Data excerpts
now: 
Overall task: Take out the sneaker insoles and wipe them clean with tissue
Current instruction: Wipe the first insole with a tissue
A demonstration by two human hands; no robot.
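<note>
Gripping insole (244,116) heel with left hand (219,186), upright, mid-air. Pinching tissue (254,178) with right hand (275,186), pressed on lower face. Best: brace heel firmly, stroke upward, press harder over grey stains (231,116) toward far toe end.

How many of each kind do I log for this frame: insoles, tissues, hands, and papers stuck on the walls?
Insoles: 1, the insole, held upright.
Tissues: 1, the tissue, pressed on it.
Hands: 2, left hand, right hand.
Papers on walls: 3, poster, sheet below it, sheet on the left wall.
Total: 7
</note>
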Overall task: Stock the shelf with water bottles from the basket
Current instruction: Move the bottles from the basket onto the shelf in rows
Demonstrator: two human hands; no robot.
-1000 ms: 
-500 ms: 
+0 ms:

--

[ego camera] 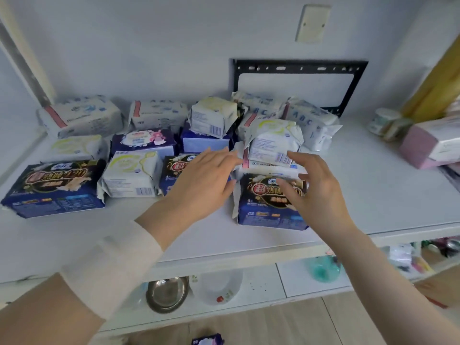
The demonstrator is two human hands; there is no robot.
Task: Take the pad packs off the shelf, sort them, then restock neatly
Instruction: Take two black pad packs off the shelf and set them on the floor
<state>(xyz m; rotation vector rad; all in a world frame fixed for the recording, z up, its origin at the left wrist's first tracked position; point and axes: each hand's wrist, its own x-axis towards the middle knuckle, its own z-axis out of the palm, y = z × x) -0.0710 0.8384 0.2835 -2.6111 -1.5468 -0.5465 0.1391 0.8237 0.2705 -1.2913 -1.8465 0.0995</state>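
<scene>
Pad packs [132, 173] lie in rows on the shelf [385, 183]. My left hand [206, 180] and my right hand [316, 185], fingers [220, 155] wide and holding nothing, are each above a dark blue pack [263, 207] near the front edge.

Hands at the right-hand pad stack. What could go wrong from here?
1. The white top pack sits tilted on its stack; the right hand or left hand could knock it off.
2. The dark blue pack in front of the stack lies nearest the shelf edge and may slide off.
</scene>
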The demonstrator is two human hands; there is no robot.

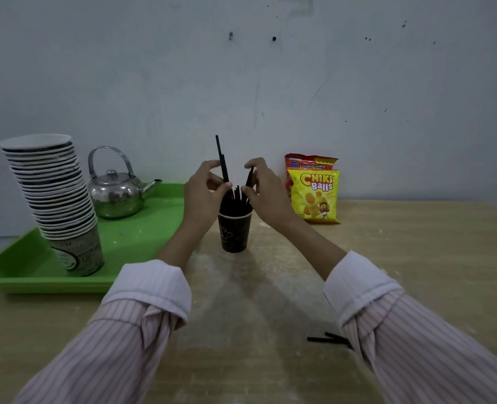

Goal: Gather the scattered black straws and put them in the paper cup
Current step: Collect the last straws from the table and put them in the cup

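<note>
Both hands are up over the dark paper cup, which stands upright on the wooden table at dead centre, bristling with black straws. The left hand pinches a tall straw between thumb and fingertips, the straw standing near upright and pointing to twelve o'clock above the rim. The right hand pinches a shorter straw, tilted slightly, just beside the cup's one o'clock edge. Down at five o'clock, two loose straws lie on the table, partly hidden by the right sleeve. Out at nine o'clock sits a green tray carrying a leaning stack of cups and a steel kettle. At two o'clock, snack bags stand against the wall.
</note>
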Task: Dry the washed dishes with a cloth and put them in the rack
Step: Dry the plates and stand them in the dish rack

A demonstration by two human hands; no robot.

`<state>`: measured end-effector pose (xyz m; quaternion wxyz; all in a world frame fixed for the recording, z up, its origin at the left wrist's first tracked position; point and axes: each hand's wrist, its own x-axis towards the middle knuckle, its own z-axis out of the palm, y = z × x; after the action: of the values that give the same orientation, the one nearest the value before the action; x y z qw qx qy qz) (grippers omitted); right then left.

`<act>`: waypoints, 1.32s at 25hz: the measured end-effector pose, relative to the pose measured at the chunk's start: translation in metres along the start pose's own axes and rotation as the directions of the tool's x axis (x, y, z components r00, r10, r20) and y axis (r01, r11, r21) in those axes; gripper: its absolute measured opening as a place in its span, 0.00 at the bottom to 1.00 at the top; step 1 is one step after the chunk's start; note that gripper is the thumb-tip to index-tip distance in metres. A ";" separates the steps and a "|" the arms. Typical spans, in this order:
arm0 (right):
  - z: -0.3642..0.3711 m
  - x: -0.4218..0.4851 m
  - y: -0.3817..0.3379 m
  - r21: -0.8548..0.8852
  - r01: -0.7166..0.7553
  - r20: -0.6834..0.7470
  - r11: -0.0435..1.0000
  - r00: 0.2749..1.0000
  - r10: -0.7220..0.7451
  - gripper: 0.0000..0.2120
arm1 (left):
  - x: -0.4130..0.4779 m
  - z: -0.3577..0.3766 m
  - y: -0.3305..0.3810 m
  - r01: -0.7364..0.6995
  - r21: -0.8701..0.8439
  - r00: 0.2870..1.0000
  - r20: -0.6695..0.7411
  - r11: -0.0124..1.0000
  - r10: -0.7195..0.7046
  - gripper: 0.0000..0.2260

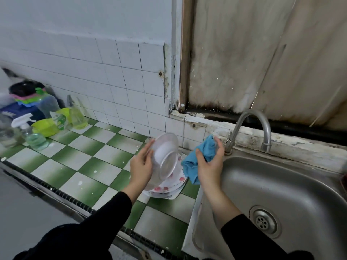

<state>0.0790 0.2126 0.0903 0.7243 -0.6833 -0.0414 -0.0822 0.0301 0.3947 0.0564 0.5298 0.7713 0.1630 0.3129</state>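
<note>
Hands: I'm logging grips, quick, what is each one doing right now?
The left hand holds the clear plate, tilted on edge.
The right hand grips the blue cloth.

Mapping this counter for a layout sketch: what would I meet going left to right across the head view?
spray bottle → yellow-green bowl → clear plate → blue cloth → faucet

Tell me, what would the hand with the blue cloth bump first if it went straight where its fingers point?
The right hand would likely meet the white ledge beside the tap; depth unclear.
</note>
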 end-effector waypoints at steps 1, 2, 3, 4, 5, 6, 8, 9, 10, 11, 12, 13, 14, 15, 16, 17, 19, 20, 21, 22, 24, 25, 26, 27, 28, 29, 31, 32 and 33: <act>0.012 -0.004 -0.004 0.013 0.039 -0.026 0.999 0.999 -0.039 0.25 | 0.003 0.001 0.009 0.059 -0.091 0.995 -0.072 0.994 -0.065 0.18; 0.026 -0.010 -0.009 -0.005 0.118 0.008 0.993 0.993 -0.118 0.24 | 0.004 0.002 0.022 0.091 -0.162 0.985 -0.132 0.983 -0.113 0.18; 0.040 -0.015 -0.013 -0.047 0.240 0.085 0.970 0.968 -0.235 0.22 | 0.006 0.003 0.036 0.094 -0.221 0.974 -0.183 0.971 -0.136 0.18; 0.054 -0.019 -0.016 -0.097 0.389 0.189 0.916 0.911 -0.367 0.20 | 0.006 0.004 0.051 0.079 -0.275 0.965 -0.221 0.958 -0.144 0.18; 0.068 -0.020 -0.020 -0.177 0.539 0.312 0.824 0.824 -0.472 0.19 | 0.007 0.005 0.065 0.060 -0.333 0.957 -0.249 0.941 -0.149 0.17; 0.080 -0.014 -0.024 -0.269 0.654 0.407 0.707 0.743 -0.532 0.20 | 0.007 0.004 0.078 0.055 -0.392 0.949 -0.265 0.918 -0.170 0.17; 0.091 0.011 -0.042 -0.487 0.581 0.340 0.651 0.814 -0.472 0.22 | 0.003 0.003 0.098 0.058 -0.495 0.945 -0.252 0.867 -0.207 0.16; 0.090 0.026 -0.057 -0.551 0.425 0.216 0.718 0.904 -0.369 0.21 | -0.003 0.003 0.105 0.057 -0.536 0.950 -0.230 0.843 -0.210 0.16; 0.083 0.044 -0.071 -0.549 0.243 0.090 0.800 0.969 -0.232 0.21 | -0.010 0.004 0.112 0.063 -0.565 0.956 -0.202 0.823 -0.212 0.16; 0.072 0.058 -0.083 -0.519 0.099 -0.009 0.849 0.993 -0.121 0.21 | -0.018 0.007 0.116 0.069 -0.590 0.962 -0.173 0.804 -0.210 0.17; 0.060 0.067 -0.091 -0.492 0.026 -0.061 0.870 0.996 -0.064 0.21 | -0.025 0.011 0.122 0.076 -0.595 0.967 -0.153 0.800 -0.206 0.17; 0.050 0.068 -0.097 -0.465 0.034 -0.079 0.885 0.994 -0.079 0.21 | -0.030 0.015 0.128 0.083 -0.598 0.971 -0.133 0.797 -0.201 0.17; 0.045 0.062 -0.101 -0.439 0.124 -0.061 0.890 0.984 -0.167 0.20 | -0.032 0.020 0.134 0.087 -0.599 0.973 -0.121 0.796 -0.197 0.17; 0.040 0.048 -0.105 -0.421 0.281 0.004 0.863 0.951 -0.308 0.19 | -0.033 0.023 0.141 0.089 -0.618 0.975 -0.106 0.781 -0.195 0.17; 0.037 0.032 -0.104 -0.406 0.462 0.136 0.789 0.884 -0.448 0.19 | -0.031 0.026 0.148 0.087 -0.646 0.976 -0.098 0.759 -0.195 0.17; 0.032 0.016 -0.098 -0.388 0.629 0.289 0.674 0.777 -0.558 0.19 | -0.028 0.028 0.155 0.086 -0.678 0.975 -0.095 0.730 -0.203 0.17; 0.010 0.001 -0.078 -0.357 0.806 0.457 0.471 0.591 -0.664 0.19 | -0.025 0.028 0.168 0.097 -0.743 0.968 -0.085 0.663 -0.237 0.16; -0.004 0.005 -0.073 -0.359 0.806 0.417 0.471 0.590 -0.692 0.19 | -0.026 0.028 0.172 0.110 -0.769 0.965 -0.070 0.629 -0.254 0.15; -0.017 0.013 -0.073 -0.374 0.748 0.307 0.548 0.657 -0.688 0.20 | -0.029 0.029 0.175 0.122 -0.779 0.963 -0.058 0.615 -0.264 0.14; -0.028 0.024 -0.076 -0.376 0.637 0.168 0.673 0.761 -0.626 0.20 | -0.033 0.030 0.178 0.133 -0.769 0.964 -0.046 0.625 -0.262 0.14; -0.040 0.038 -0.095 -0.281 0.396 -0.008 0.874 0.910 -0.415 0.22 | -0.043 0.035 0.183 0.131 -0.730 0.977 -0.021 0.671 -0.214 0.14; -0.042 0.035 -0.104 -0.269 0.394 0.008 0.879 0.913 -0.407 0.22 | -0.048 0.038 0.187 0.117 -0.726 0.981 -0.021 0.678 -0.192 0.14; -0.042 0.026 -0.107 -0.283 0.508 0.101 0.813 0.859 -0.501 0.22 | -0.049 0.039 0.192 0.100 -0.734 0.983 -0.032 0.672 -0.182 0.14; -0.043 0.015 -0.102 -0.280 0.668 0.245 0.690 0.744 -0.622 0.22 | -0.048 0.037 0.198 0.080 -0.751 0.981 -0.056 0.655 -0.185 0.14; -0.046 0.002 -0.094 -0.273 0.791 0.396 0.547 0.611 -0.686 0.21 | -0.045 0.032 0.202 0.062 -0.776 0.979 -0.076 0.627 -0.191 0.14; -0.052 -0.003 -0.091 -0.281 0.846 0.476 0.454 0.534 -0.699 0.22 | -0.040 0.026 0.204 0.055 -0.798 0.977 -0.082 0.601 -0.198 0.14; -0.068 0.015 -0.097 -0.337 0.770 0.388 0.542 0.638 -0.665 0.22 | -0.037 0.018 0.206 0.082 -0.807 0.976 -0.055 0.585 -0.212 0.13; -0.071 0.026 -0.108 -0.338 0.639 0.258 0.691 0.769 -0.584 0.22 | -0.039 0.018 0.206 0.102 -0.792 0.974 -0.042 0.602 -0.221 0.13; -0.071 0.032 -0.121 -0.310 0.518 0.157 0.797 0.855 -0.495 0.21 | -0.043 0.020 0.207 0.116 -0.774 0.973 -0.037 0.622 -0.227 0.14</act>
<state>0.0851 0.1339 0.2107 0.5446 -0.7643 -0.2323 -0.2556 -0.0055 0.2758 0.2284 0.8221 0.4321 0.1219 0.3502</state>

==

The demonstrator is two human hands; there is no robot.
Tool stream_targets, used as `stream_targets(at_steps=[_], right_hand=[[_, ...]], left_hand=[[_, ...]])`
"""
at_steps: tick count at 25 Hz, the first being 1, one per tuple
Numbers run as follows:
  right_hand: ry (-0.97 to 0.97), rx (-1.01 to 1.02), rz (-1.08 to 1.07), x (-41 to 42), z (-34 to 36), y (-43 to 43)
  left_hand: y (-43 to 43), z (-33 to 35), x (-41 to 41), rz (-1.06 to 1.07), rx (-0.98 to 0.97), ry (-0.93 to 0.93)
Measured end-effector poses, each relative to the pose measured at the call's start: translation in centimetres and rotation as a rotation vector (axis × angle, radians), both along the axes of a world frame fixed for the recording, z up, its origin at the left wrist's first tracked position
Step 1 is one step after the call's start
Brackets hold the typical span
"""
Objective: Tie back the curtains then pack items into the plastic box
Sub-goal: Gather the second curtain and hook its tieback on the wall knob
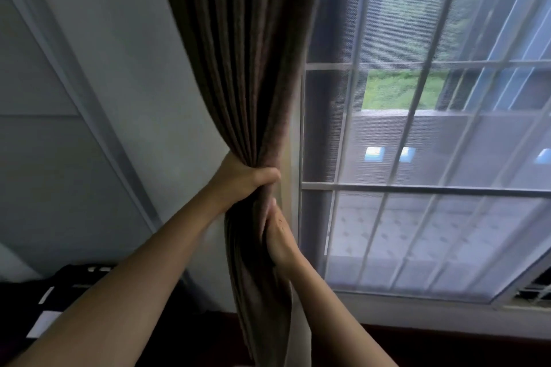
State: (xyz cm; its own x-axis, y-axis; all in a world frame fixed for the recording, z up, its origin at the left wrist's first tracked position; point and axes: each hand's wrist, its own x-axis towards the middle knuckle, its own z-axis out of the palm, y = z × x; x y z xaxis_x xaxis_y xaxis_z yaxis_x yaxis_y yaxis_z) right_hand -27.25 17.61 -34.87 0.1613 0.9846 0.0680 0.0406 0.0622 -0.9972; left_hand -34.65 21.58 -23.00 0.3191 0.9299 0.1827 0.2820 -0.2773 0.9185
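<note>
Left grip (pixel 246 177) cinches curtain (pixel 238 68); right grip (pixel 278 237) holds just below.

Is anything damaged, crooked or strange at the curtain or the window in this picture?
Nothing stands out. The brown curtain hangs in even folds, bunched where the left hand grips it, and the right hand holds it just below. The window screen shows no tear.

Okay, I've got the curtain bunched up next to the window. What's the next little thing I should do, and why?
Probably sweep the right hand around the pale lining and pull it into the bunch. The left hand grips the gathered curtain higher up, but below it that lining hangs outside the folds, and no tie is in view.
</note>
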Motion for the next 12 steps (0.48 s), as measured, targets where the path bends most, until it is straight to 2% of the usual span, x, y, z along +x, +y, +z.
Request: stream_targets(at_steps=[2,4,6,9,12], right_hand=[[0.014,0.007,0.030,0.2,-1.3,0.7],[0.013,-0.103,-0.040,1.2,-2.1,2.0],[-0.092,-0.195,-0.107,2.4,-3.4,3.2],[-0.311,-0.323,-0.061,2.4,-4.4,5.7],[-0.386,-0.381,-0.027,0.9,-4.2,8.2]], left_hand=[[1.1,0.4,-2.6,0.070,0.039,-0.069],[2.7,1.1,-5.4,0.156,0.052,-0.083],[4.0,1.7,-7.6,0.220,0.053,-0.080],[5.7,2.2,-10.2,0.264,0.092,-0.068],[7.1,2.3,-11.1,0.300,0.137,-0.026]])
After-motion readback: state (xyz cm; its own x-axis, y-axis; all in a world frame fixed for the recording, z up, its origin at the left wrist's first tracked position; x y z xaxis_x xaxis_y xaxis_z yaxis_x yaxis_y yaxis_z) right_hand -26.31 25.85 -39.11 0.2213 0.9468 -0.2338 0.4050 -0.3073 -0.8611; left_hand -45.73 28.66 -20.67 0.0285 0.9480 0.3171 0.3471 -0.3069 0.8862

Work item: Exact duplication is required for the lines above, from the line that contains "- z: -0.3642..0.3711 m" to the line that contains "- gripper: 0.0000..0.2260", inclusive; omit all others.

Response to this exercise:
  - z: -0.3642..0.3711 m
  - x: -0.4218..0.4851 m
  - y: -0.3817..0.3379 m
  - r21: -0.8548..0.8852
  - r01: -0.7166..0.7553
  - r20: -0.6834..0.7470
  - r11: -0.0435..1.0000
  - r00: 0.2749..1.0000
  - r10: -0.7220..0.7451
  - gripper: 0.0000..0.2120
arm1 (left):
  - x: -0.4130..0.4779 m
  - z: -0.3577..0.3766 m
  - y: -0.3305..0.3810 m
  - r01: -0.7364..0.6995
  - r21: -0.8701..0.8439
  - r00: 0.2870..1.0000
  - r20: -0.6695..0.7411
  - r11: -0.0124..1.0000
  - r10: -0.7195..0.7046
  - gripper: 0.0000..0.2260

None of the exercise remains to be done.